— WHAT IS BEING ASKED —
Start with the first line of the data and end with the line that holds "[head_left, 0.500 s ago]"; write out each one exactly.

— SOURCE DATA —
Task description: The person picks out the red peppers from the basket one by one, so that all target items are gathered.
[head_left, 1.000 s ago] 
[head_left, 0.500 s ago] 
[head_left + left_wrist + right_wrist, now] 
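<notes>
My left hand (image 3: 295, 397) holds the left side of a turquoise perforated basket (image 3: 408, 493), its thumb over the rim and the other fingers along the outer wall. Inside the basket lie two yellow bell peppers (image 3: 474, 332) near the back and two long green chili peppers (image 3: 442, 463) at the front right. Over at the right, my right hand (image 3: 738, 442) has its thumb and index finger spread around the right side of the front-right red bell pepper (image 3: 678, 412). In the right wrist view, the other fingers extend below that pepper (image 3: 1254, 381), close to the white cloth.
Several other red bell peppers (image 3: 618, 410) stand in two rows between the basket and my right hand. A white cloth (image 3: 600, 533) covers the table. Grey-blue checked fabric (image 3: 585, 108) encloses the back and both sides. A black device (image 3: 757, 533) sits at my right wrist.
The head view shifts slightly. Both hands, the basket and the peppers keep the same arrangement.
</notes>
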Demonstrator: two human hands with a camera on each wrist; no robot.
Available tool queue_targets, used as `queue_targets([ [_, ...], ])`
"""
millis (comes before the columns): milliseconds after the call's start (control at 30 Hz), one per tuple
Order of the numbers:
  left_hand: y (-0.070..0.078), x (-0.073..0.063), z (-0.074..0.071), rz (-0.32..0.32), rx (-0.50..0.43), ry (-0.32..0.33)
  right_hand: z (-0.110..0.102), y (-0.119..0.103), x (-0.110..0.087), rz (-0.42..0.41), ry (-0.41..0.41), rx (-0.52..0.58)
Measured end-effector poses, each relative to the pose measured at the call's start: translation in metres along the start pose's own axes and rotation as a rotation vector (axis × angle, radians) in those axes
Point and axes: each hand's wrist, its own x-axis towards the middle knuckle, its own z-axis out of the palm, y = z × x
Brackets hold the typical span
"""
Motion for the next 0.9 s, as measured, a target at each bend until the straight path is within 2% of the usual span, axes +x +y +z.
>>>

— OUTPUT FOR THIS TASK —
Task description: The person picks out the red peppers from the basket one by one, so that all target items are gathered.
[head_left, 1.000 s ago] 
[head_left, 0.500 s ago] 

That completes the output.